Diocesi: Rimini, in una lettera del Consiglio presbiterale “punti fermi” e proposte pastorali per la valorizzazione del diaconato

Nelle ultime settimane la diocesi di Rimini ha intrapreso un percorso di confronto, riflessione e approfondimento sul ministero diaconale e sull’importanza del suo ruolo nella Chiesa. Un cammino che ha coinvolto i preti e i diaconi della diocesi e che, conclusosi proprio in questi giorni, ha trovato una sintesi in una lettera firmata dal Consiglio presbiterale e dalla comunità diaconale riminese. Un documento che ha lo scopo di sottolineare alcuni “punti fermi” e alcune proposte pastorali affinché il diaconato sia sempre più valorizzato per la missione della Chiesa diocesana.
“Il diacono – si legge nella lettera diffusa in tutta la diocesi di Rimini –, in quanto segno sacramentale di Cristo Servo, ricorda a tutti noi che vivere il Vangelo è servire”. Per questo motivo, il diacono può esistere e svilupparsi “solo dentro a una Chiesa che metta al centro il Vangelo e viva in uscita missionaria nelle periferie esistenziali, in una relazione di complementarietà tra i vari ministeri ordinati e laicali”.
“I diaconi non sono un ‘optional’ a seconda delle sensibilità e preferenze dei presbiteri – chiarisce il documento – ma sono complementari al loro ministero: mentre il presbitero ha il compito della ‘presidenza’ della comunità, il diacono manifesta il legame tra l’annuncio del Vangelo proclamato e la vita quotidiana della gente, con un’attenzione prioritaria ai più poveri, stimolando tutta la comunità a servire”. Per questo, è di fondamentale importanza sviluppare una “relazione di stima, amicizia e corresponsabilità tra parroco e diacono, che si esprime nel ‘leggere insieme’ la vita della comunità e coglierne eventuali esigenze”.
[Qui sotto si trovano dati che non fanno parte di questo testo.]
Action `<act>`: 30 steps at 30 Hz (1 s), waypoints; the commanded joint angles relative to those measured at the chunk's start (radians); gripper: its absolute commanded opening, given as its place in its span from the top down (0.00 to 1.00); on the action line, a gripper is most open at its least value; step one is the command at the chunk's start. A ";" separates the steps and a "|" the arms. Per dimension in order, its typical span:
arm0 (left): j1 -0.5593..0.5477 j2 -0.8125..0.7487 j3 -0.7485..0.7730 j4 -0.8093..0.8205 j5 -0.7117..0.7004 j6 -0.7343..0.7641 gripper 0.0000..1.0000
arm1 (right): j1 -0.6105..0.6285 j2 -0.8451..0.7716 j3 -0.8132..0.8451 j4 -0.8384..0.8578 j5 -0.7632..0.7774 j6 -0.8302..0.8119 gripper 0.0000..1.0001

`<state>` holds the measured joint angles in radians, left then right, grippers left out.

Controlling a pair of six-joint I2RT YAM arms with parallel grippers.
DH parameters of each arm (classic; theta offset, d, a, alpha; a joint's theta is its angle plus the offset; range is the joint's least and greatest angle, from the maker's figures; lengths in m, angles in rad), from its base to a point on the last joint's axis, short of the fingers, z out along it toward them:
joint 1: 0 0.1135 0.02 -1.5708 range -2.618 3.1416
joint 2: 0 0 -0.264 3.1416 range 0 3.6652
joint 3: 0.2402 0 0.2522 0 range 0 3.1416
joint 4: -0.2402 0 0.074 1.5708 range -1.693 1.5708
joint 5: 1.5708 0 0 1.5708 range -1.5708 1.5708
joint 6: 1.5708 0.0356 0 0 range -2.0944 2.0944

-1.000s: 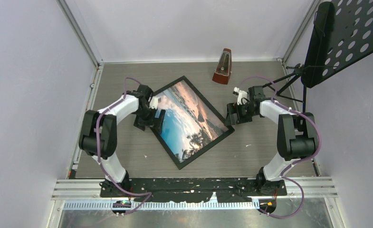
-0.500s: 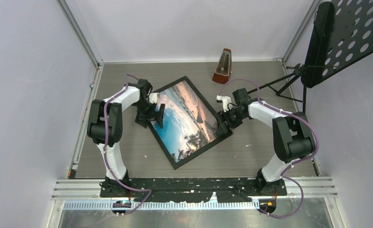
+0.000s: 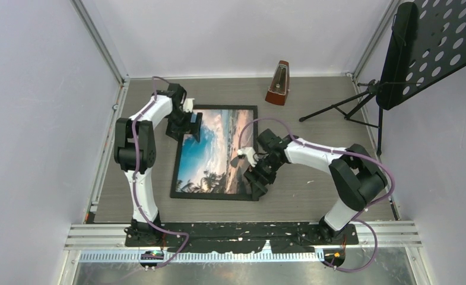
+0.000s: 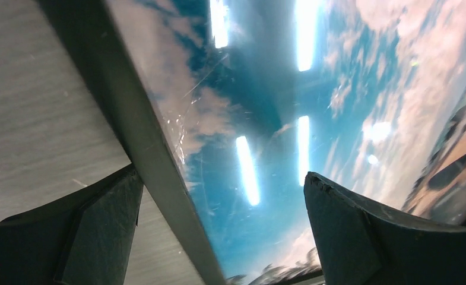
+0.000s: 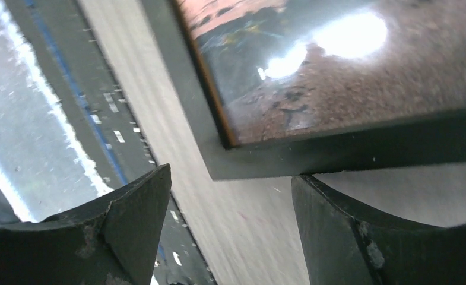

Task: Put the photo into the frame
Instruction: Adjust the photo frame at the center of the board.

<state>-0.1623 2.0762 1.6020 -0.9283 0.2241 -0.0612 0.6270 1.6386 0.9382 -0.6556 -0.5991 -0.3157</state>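
**A:** Where is the photo (image 3: 209,154)?

**B:** In the frame (image 3: 212,196), picture side up behind the pane. The frame lies flat on the table (image 3: 313,190), with its long sides running away from the arm bases.

**A:** Has it changed in the last second?

**B:** Yes. A second ago the frame lay on the diagonal, with one corner pointing to the far wall. Now it has swung round and sits nearly square to the table's edges.

**A:** And the left gripper (image 3: 192,127)?

**B:** It's at the frame's far-left corner; earlier it was partway along that left side. Its jaws stand wide apart astride the border, one over the bare table outside the frame and the other over the glass. They hold nothing.

**A:** And the right gripper (image 3: 257,183)?

**B:** It has travelled most. A second ago it stood just off the frame's right-hand corner, on the far side; now it's at the near-right corner. In the wrist view its jaws are apart with that corner showing between them. I can't tell whether either jaw touches the frame.

**A:** Anything else around the frame?

**B:** A metronome (image 3: 278,83) stands beyond the far-right corner, apart from it and unmoved. A music stand (image 3: 423,47) is well off to the frame's right.
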 commanded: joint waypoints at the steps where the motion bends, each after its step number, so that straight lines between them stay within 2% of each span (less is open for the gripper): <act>1: -0.009 0.002 0.090 0.004 0.113 0.005 0.00 | 0.135 0.008 0.078 0.165 -0.171 0.006 0.20; 7: 0.038 -0.012 0.169 -0.002 0.069 0.005 0.01 | 0.248 0.070 0.162 0.228 -0.186 0.038 0.20; 11: 0.065 -0.095 0.146 0.021 -0.002 0.036 0.00 | 0.242 0.022 0.188 0.224 -0.075 0.037 0.20; 14: 0.064 -0.209 0.041 0.071 -0.026 0.056 0.00 | 0.204 -0.047 0.202 0.222 0.047 0.051 0.19; 21: 0.064 -0.513 -0.238 0.150 0.001 0.092 0.00 | 0.005 -0.128 0.240 0.247 0.177 0.076 0.16; 25: 0.053 -0.674 -0.388 0.156 -0.001 0.170 0.01 | -0.071 -0.096 0.294 0.264 0.241 0.047 0.15; 30: -0.025 -0.890 -0.583 0.177 -0.035 0.354 0.00 | -0.179 0.014 0.410 0.275 0.227 0.053 0.15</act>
<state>-0.1287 1.3155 1.1229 -0.7921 0.2111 0.1215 0.5102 1.5784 1.2434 -0.4225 -0.3939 -0.2592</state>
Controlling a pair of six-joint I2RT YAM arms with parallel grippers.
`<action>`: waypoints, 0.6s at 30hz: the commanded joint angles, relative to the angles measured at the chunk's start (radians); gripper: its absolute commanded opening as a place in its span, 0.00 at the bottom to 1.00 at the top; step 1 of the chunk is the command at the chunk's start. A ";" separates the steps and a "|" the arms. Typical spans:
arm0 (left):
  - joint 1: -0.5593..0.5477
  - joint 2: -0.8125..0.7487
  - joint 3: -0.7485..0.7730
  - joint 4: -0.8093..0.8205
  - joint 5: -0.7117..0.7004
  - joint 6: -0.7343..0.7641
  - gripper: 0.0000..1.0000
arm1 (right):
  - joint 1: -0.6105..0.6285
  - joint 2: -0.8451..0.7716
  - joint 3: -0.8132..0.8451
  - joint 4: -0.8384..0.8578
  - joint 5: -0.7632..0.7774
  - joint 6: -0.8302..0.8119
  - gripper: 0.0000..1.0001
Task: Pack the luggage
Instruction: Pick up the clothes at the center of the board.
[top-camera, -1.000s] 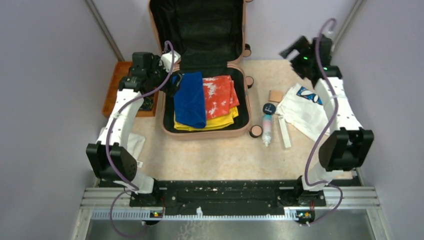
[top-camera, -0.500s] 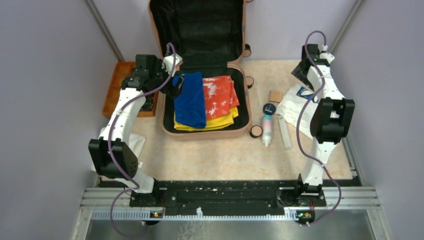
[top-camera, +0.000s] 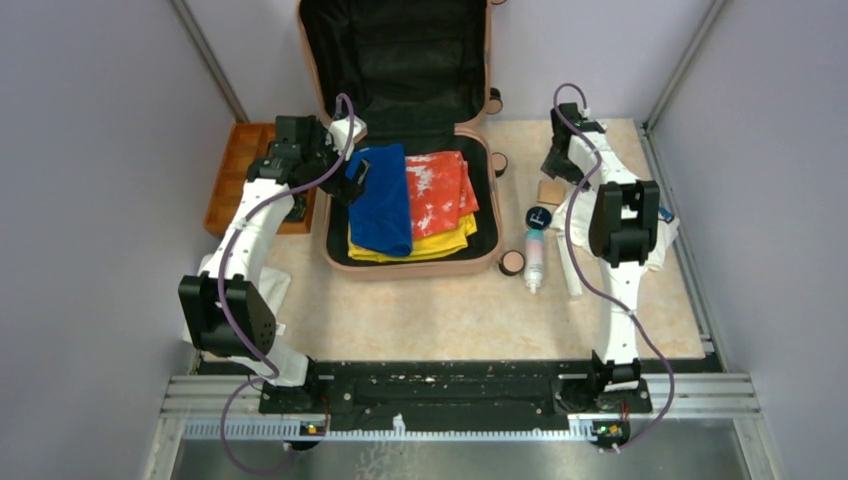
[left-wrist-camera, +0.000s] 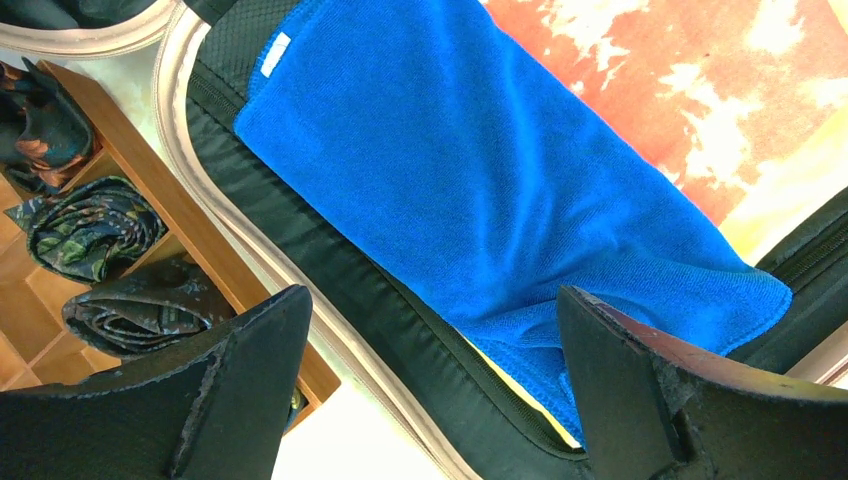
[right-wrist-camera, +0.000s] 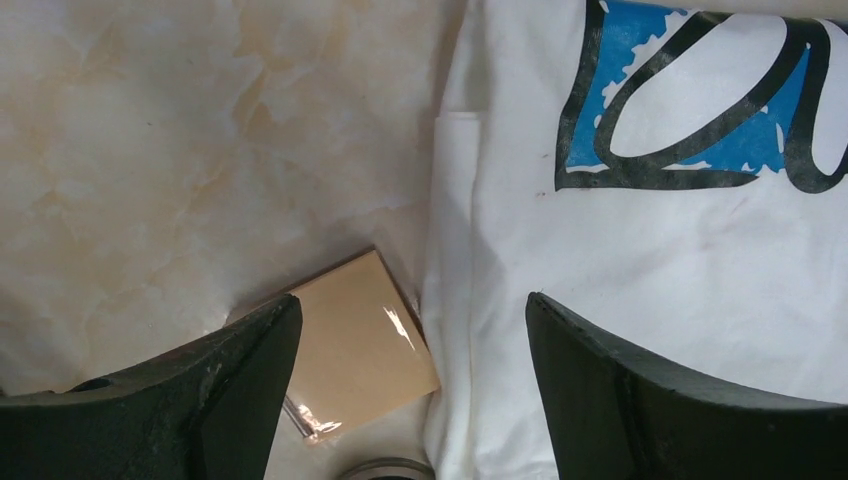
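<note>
The peach-pink luggage (top-camera: 340, 262) lies open at the back middle of the table, its lid up against the wall. Inside lie a blue towel (top-camera: 382, 200), an orange-red garment (top-camera: 440, 185) and a yellow one (top-camera: 445, 243). My left gripper (top-camera: 352, 172) is open and empty over the case's left rim (left-wrist-camera: 330, 330), at the towel's edge (left-wrist-camera: 480, 170). My right gripper (top-camera: 556, 168) is open and empty above a tan wrapped packet (right-wrist-camera: 355, 345) and the edge of a white printed shirt (right-wrist-camera: 640, 260) lying right of the case.
An orange compartmented tray (top-camera: 225, 185) with rolled dark cloths (left-wrist-camera: 90, 225) stands left of the case. Between case and shirt lie a black round lid (top-camera: 539, 217), a small bottle (top-camera: 536, 258), a round compact (top-camera: 512, 263) and a white stick (top-camera: 571, 272). A white cloth (top-camera: 272, 285) lies front left.
My right arm has swung in from the back right corner to the left, down over the tan packet and the shirt's edge. My left gripper has shifted slightly right over the case rim.
</note>
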 joint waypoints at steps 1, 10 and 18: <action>0.005 -0.043 -0.015 0.050 0.009 -0.015 0.99 | -0.016 -0.006 -0.012 -0.015 0.030 0.005 0.82; 0.005 -0.050 -0.033 0.059 -0.003 -0.014 0.99 | -0.060 -0.034 -0.067 0.008 0.022 0.020 0.82; 0.005 -0.055 -0.034 0.064 -0.001 -0.013 0.99 | -0.068 0.017 -0.045 -0.018 0.021 -0.016 0.82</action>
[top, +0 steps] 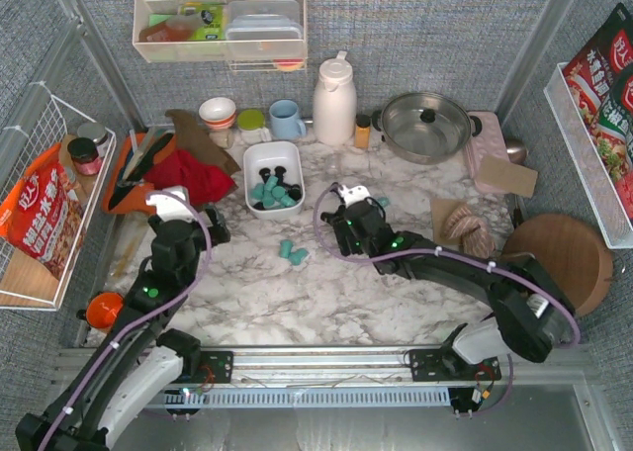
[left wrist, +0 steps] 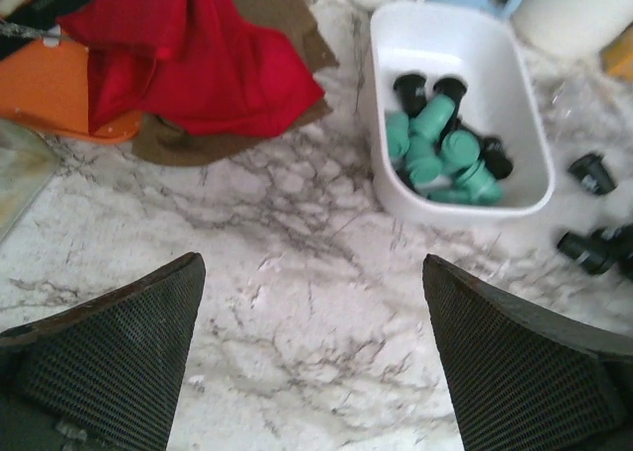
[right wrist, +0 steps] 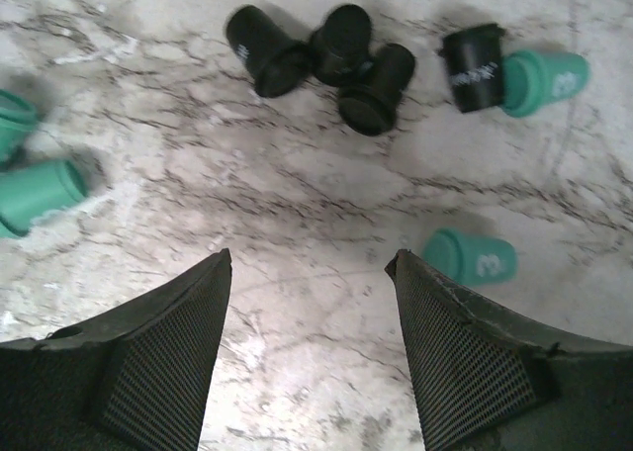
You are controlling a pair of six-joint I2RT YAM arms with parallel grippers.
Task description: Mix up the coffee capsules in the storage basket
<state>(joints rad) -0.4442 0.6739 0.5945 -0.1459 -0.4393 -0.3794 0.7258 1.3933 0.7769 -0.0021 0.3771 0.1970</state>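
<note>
- While the left gripper (left wrist: 312, 273) hangs with fingers spread and empty, the white basket (left wrist: 465, 50) ahead holds teal and black capsules (left wrist: 440, 154).
- Right gripper (right wrist: 309, 263): fingers spread, empty, over the marble table (right wrist: 297, 194).
- Loose capsules (right wrist: 336, 50) lie on the table beyond it.

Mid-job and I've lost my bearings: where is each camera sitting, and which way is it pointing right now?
Top external: above and behind the bases, looking down on the marble table; left arm and right arm both show.
Left wrist: low over the table, facing the storage basket and red cloth; the open left gripper frames the bottom.
Right wrist: close above the table, looking down at loose coffee capsules; the open right gripper shows.
Shared: top external and left wrist both see the basket and red cloth.
</note>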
Il diacono, però, non può ridursi solamente a un “collaboratore generoso” nelle attività della parrocchia o a un “appassionato di liturgia”: è fondamentale che l’approccio al diaconato si fondi su una viva e vera “esperienza di amore personale per il Signore Gesù e sia motivato a seguirlo nella via dell’umiltà e del servizio alla sua Chiesa. Poi – conclude la lettera –, abbia una capacità di avvicinare i lontani e una sensibilità speciale per i poveri e il desiderio di comprendere sempre meglio le sfide culturali e pastorali di oggi”.